Activity. When you output the entries, begin with the first line and end with the line containing "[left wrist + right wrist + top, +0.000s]", keeping each line exactly as it is.
Data provided Block Start
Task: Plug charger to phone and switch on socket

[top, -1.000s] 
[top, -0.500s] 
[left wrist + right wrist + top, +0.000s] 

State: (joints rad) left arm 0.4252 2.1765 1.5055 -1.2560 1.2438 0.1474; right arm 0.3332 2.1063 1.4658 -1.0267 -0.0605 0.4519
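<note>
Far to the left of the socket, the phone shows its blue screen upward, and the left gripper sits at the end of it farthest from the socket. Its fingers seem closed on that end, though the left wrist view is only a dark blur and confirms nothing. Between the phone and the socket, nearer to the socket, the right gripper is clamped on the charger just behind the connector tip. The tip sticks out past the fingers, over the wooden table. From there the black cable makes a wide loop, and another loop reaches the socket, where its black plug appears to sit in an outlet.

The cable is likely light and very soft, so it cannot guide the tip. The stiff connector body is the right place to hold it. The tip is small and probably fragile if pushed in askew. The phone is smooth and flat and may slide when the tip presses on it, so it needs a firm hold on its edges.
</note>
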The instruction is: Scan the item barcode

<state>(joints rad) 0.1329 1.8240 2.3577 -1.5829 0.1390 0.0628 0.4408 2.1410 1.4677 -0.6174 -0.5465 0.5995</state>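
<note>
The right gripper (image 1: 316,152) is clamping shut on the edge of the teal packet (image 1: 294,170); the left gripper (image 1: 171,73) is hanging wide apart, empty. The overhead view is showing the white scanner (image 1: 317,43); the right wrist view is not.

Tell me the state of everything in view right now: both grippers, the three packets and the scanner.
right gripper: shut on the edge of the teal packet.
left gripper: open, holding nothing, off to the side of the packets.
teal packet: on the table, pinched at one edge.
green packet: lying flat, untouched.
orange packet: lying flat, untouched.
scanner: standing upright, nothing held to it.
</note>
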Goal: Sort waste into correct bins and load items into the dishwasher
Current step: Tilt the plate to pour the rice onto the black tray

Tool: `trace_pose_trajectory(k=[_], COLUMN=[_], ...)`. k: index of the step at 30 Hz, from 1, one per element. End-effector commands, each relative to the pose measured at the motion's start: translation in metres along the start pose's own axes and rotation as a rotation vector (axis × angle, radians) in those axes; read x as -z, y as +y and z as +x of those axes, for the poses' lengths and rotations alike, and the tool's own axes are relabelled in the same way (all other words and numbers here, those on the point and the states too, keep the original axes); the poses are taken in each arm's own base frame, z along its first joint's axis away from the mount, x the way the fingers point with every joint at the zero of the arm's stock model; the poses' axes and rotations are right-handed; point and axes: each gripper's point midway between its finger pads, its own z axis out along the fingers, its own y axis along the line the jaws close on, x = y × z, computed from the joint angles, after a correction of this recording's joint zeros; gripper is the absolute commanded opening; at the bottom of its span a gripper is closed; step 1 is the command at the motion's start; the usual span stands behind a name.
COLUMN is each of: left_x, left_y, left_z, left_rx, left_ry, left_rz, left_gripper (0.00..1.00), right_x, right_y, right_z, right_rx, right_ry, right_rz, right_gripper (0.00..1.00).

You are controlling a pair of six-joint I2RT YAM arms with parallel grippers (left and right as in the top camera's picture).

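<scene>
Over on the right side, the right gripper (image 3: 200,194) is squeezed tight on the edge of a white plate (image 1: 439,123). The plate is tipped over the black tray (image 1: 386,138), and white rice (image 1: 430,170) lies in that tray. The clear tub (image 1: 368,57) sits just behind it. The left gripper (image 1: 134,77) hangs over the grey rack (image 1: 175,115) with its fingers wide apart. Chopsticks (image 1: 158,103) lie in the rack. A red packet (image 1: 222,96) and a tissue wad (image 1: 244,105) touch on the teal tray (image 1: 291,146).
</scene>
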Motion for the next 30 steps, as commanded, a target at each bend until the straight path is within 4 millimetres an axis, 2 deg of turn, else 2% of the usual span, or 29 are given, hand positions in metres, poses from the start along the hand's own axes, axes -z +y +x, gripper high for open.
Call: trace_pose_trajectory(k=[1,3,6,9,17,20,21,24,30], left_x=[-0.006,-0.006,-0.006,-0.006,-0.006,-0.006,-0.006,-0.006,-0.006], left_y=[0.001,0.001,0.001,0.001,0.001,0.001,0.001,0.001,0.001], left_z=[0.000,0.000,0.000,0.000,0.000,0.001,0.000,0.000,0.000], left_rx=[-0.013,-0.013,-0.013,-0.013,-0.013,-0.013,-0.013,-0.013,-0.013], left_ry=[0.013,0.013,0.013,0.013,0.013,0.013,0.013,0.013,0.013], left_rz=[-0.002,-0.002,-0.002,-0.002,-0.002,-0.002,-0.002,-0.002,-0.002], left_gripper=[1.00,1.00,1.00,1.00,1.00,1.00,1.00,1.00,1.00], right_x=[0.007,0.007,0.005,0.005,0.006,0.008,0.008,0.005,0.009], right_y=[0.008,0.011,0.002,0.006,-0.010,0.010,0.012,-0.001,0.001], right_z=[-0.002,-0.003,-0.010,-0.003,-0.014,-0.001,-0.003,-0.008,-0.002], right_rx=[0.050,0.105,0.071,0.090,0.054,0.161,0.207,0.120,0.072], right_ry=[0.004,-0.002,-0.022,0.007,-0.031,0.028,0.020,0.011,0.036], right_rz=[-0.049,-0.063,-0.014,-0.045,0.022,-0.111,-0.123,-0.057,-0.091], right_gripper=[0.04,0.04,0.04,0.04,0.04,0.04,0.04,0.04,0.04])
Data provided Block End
Task solution.
Task: Plug charger to phone and switch on socket

[top, -1.000s] 
[top, -0.500s] 
[left wrist + right wrist + top, +0.000s] 

The submitted answer is complete.